Kolumne Spurensuche:Am Randes des Todes

Todsünde Film

Glücklich werden Ellen und Richard im Film "Todsünde" nicht mehr. Ein Schatten liegt auf dieser Ehe.

(Foto: OH)

In den USA werden Abtreibungsgesetze verschärft - was ungewollt Schwangere zu riskanten Selbstversuchen bringen könnte. Der Film "Todsünde" erzählt schon 1945 davon.

Von Susan Vahabzadeh

Die Welt verändert sich ständig - nicht aber die großen Fragen, die Menschen bewegen. Wir suchen in alten Filmen und Kunstwerken nach wiederkehrenden Motiven. Heimliche Abtreibungen kennt schon ein film noir von 1945.

In der vergangenen Woche wurde in Indiana trotz wütender Proteste das Abtreibungs-Gesetz verschärft. Immer mehr US-Bundesstaaten haben es in den vergangenen Jahren schwerer oder unmöglich gemacht, einen Schwangerschaftsabbruch bei einem Arzt vornehmen zu lassen. Nun hat es Abtreibungen auch gegeben, bevor sie in vielen westlichen Ländern in den Siebzigerjahren legal wurden - die Methoden waren jedoch lebensgefährlich. Google hat in den USA seit 2011 einen sprunghaften Anstieg in Suchanfragen festgestellt, die selbstprovozierte Fehlgeburten betreffen - von der Kleiderbügel-Abtreibung bis zum Treppensturz.
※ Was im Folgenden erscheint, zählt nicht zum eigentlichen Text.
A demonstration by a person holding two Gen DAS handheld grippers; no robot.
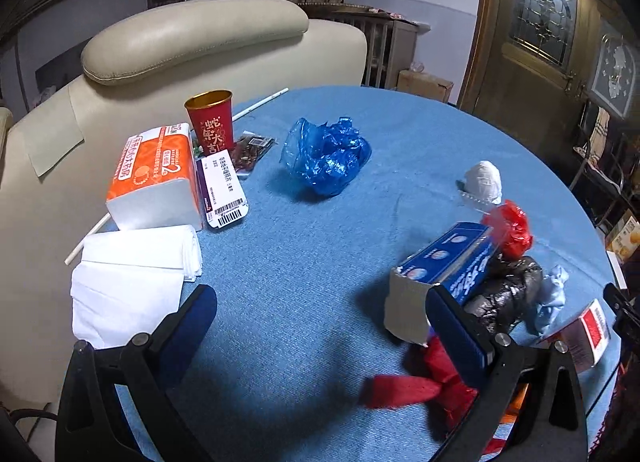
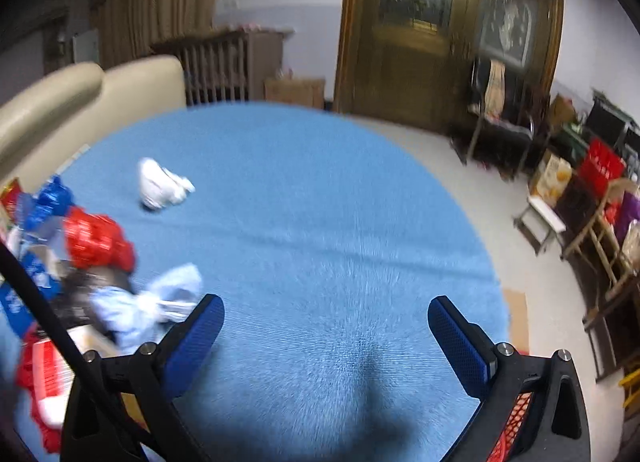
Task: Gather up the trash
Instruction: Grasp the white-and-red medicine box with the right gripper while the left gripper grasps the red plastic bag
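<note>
A round table with a blue cloth holds trash. A crumpled blue plastic bag lies mid-table. A pile at the right has a blue box, a red plastic wad, a black bag, a pale blue wad and red scraps. A white paper ball lies beyond it. My left gripper is open and empty above the cloth. My right gripper is open and empty; the pile lies to its left, and the white ball further off.
At the left stand an orange tissue pack, loose white tissues, a red paper cup, a labelled packet and a snack wrapper. A beige sofa backs the table. A red-and-white box lies at the right edge.
</note>
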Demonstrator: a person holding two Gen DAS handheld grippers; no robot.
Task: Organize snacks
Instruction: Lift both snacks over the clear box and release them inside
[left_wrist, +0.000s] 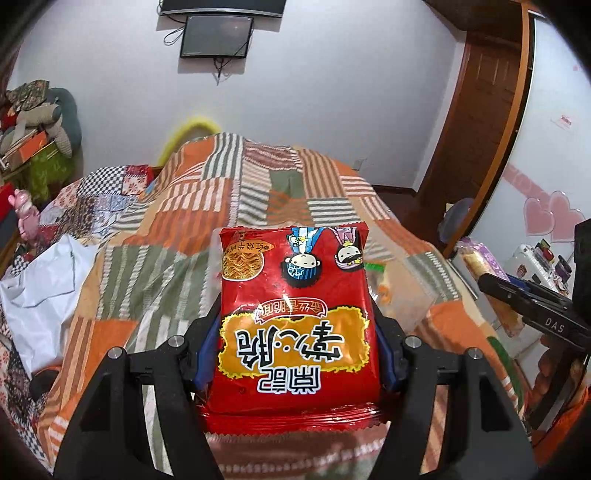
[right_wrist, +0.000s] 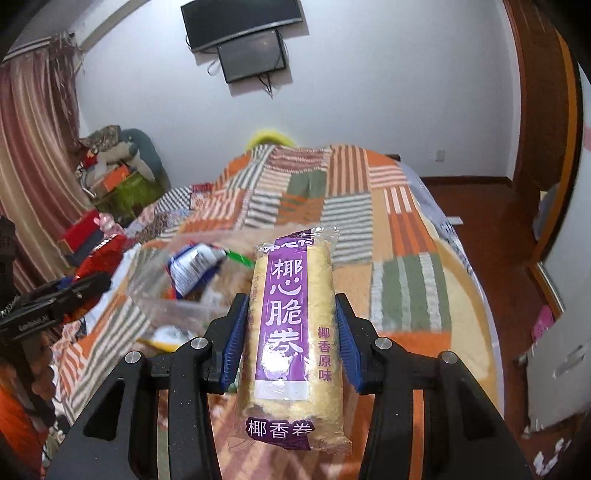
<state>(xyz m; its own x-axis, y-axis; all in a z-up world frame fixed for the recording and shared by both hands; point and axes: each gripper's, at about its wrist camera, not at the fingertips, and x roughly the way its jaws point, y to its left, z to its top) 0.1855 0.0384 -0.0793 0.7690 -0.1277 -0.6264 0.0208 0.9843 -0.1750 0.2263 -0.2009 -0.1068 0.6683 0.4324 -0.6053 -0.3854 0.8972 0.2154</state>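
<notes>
My left gripper (left_wrist: 295, 347) is shut on a red noodle snack packet (left_wrist: 295, 314) with cartoon faces, held above the bed. My right gripper (right_wrist: 291, 339) is shut on a long clear packet of coconut rolls (right_wrist: 291, 332) with a purple label, also above the bed. A clear plastic bag (right_wrist: 173, 291) lies on the bed to the left in the right wrist view, with a blue-and-white packet (right_wrist: 195, 266) in it. The same bag (left_wrist: 402, 291) shows behind the red packet in the left wrist view. The right gripper's body (left_wrist: 535, 306) shows at the right edge there.
A patchwork blanket (left_wrist: 258, 192) in orange, green and white stripes covers the bed. A white plastic bag (left_wrist: 40, 280) lies at the left. Piled clutter (left_wrist: 33, 125) stands in the far left corner. A wooden floor (right_wrist: 498, 229) and door frame are to the right.
</notes>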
Eine solche Szene kommt schon in John Stahls "Todsünde" von 1945 vor. Gene Tierney spielt Ellen Berent, die das Kind nicht will, das sie erwartet. Also holt sie sich aus dem Schrank ein paar mit hellblauer Seide bespannte hochhackige Pantöffelchen, steckt eines unter den Teppich, der die Treppe bedeckt - und stürzt sich dann todesmutig hinab. Es soll wie ein Unfall aussehen.

Der Film beginnt in einer Idylle, die Stahl in kitschigen Farben entstehen lässt. Ellen hat sich auf einer Reise in den Schriftsteller Richard verliebt, so sehr, dass sie nach der Hochzeit seinen kranken Bruder pflegt, bis er wieder laufen kann. Dass Richard dann beschließt, den immer noch gehbehinderten Jungen zu sich zu nehmen, ist Ellen zu viel. Sie ist diejenige, sagt sie zum Arzt des Jungen, die ihn betreut, während ihr Mann an Büchern arbeitet. Als der Junge sich im Schwimmen übt, sieht sie zu, wie er ertrinkt - ungerührt? Es ist eine ambivalente Szene: Ellen trägt eine Sonnenbrille, man sieht nicht so recht, was in ihr vorgeht; sie zögert, bis sie, zu spät, ins Wasser springt, um ihm zu helfen.

Sie könnte jetzt endlich mit Richard das Leben führen, das sie sich gewünscht hat - aber sie ist ihm fremd geworden. Und er hat sich in ihre Schwester verliebt. Den Treppensturz hat Ellen überlebt; nun aber vergiftet sie sich, und sie versucht, indem sie es wie Mord aussehen lässt, auch die aufkeimende Beziehung zwischen ihrer Schwester und ihrem Mann zu vergiften.

Klar, dass diese Frau keine positive Heldin ist; aber "Todsünde", über den Martin Scorsese sagt, er sehe ihn sich jedes Jahr an, sympathisiert als film noir gerade mit den düsteren Helden und ihren Schwächen. Ellen hat sich nicht allein in die Situation manövriert; aber sie kommt allein darin um.